Mildly Internet
April 12, 2016 | code

Supercharge Resque and Sidekiq With Go Part 2

In Part 1 we looked at a way to push jobs onto a queue with Ruby and have a Go program consume them. In Part 2 I want to explore some real world examples.

Tracking & Analytics

Your PM has asked you plug in another analytics service (on top of the 8 you already have) to measure the usage of your application. Whenever a request happens the relevant user details are logged. Email, user_id, url, ip address, etc.

There is an existing Sidekiq worker that looks similar to this

class TrackUserJob < ActiveJob::Base
  queue_as :track

  def perform(id, url, ip_address, controller, action)
    user = User.find(id)

    GenericService.track!(id: user.id, name: user.name, email: user.email, ip_address: ip_address, endpoint: "#{controller}/#{action}"
    SomethingFromGoogle.track(id: user.id, name: user.name, email: user.email, url: url)
    HotNewStartup.trendy_term_for_tracking("userId" => user.id, "userName" => user.name, "userEmail" => user.email)
    #...
    #...
    #...
    #...

  end
end

This sort of job is an excellent candidate to switch over to Go. There are no application side-effects. Fire off a request and forget about it. It is also probably high volume - a million plus a month.

There is one blocker to remove before we can switch - the user database lookup User.find(id).
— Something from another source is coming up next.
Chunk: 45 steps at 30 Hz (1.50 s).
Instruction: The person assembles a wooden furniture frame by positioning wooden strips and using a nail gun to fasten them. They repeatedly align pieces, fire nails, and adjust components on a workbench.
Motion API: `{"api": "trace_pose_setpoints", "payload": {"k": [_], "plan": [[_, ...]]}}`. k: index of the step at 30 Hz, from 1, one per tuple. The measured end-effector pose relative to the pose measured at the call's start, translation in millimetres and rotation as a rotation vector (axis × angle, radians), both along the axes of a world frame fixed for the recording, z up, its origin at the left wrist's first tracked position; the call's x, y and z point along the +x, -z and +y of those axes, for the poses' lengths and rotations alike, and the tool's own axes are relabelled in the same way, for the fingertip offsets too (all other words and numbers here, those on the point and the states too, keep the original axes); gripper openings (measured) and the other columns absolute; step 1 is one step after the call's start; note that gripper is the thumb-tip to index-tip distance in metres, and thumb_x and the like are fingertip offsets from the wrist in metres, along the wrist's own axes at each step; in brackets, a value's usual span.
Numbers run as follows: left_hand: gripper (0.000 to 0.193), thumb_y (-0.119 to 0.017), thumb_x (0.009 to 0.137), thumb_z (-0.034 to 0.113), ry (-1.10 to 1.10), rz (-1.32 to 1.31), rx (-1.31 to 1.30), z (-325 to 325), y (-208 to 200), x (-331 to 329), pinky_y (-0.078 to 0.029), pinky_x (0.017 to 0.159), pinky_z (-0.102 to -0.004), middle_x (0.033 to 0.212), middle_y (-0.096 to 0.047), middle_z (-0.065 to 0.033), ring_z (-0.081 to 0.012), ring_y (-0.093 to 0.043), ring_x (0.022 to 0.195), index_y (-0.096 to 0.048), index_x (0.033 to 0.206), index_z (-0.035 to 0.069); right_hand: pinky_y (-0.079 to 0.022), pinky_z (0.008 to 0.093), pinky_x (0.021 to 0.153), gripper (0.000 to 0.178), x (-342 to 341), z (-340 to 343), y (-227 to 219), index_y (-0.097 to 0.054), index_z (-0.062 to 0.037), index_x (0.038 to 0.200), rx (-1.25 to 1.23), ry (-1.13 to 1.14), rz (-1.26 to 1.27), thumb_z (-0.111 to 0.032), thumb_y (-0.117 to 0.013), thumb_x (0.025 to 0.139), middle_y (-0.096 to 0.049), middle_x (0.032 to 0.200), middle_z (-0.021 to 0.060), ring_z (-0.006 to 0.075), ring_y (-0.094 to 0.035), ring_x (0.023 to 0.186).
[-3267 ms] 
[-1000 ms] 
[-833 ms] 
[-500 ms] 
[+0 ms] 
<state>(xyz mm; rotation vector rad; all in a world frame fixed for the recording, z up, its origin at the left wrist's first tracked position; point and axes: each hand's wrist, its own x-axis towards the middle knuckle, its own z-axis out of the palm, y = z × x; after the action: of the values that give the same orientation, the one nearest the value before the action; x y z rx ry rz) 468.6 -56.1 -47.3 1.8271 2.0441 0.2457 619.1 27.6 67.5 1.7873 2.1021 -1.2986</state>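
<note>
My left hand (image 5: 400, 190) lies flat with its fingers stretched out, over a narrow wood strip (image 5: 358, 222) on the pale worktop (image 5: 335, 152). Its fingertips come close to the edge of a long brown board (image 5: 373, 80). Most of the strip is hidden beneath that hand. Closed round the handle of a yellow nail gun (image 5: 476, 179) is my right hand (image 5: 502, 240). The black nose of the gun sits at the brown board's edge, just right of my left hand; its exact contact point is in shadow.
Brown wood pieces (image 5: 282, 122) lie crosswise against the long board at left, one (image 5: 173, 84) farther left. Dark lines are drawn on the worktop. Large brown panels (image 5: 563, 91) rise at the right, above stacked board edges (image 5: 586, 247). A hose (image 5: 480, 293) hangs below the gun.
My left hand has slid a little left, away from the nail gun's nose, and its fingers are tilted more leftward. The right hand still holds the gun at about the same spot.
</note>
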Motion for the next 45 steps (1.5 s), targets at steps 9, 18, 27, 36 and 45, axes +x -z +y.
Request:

We could look up the user in our Go worker but I would discourage that approach. Doing so duplicates knowledge of the database schema. If a column changes, two programs now need to be updated.

Furthermore, a method like #name by may not be a database column. It could be a method on the ActiveRecord model which concatenates first_name and last_name. Again we would be forced to duplicate that logic.

It is much easier to change the signature of the method. Rewrite it to just take all the string values it needs.

 # From
 def perform(id, url, ip_address, controller, action)

 # To
 def perform(id, name, email, url, ip_address, controller, action)

Now we have no need to query the database.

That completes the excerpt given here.